Currently reading : The Stream & the Sapphire By Denise Levertov

Tuesday, April 17, 2007

the soul should stand ajar

"The soul should always stand ajar. Ready to welcome the ecstatic experience." - Emily Dickinson

i am ready
... but imprisoned
too frail for earthly values and structures
that weigh heavier until my spirit is crushed
from seemingly meaningless matter such as work
daily conformity
societal structures
a cruel word
or demanding schedule

"The work of art which I do not make, none other will ever make it." - Simone Weil

So how do I make it?
Leave my mark?
Take the bottled-up passion and explode into final fullness?
Is the afterlife beyond death the only place where this can be?

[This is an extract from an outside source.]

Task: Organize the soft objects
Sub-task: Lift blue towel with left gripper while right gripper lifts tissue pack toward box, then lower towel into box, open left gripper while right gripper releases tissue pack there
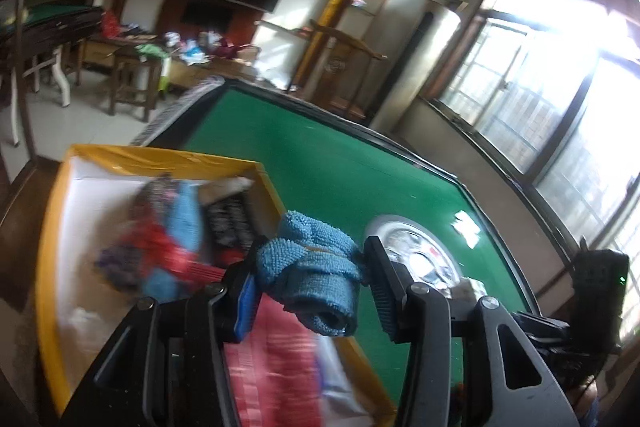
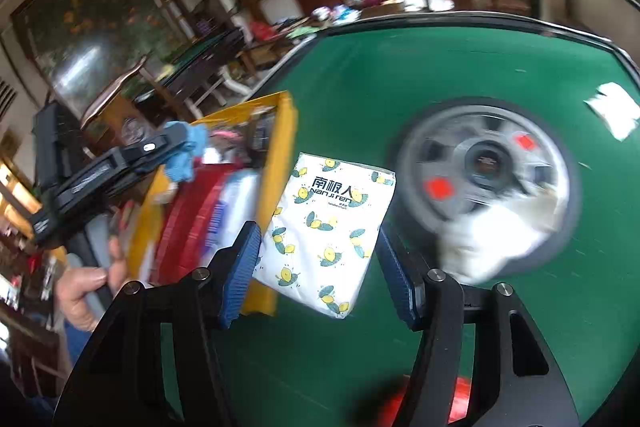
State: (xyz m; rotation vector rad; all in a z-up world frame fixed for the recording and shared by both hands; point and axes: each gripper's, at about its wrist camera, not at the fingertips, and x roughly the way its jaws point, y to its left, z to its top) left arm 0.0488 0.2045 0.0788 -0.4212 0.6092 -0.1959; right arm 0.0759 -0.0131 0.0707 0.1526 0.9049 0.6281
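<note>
My left gripper (image 1: 316, 243) is shut on a rolled blue terry cloth (image 1: 320, 275), which hangs over the right edge of a yellow-walled box (image 1: 160, 163). The box holds a jumble of soft items in red, blue and dark patterns, all blurred. In the right wrist view my right gripper (image 2: 318, 231) is shut on a white tissue pack (image 2: 328, 219) printed with lemons, held above the green table (image 2: 400, 75) just right of the yellow box (image 2: 282, 147). The left gripper (image 2: 160, 147) shows there too, with the blue cloth (image 2: 188, 151) and a hand (image 2: 88, 287) on its handle.
A round silver hub (image 2: 488, 163) sits in the middle of the table, with something white (image 2: 492, 239) lying on its near side. A white slip (image 2: 612, 111) lies at the far right. A red object (image 2: 460, 403) shows at the bottom edge. Chairs and cluttered furniture stand behind.
</note>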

Currently reading : If Grace Is True: Why God Will Save Every Person; By Philip Gulley

Tuesday, April 03, 2007

taste and see

Beautiful thoughts from Chapter 9 of "Take This Bread", by Sara Miles; mirrors my thoughts and current state:

"[The stories of Jesus both pre and post resurrection, eating and meeting with people - revealing himself in bread and wine] point to ... a radically inclusive love that accompanied people in the most ordinary of actions - eating, drinking, walking - and stayed with them, through fear, even past death. That love meant giving yourself away, emrbacing outsiders as family, empyting yourself to feed and live for others. The stories illuminated the holiness located in mortal human bodies, and the promise that people could see God by cherishing all those different bodies the way God did. They spoke of a communion so much vaster than any church could contain: one I had sensed all my life could be expressed in the sharing of food, particularly with strangers..."

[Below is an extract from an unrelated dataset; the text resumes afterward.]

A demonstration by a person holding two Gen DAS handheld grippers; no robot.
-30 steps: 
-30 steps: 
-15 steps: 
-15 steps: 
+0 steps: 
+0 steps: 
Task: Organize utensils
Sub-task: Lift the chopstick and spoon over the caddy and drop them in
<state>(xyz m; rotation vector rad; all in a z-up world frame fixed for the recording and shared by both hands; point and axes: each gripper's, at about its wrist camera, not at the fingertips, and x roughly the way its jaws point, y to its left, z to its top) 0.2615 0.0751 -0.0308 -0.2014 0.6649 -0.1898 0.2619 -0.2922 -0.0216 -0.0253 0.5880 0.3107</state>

"Conversion isn't... a moment. It's a process, and it keeps happening, with cycles of acceptance and resistance, epiphany and doubt... I began to understand why so many people chose to be 'born-again' and follow strict rules that would tell them what to do, once and for all. It was tempting to rely on formula... that became itself a form of idolatry and kept you from experiencing God in your flesh, in the complicated flesh of others. It was tempting to proclaim yourself 'saved' and go back to sleep.

The faith I was finding was jagged and more difficult. It wasn't about abstract theological debates: Does God exist? Are sin and salvation predestined? Or even about political/idealogical ones: Is capital punishment a sin? Is there a scriptural foundation for accepting homosexuality?

It was about action. Taste and see, the Bible said, and I did. I was tasting a connection between communion and food - between my burgeoning religion and my real life. My first, questioning year at church ended with a question whose urgency would propel me into work I'd never imagined: Now that you've taken the bread, what are you going to do?"


Currently listening : Underneath the Stars By Kate Rusby

Monday, April 02, 2007

foodie heaven

As she shares of faith, food and feeding as a spiritual act, local San Franciscan Sara Miles, mentions the heavenly 'foodieness' of San Francisco... so true.

"San Francisco was possibly the most food-obssessed place in America. My brother had left New York restaurant work to become executive chef at a culinary school in Vermont. His interns begged to work in San Francisco; his graduates settled gratefully among the oyster fanatics and organic strawberry farmers. San Francisco's fanciest restaurants had become glamorized as high culture, with chefs as local pundits and celebrities. Even neighborhood cafes offered baby mache salad and grilled fennel, lavender creme brulee and pedigreed beef. All over the city, gleaming botique markets displayed the perfect organic peach, the rarest handmade goat cheese, twelve different kinds of artisanal bread. There were stores that sold only chocolates or only virgin olive oil or only rare coffees. It was foodie heaven." - "Take This Bread", by Sara Miles

Currently Watching: Who Killed the Electric Car?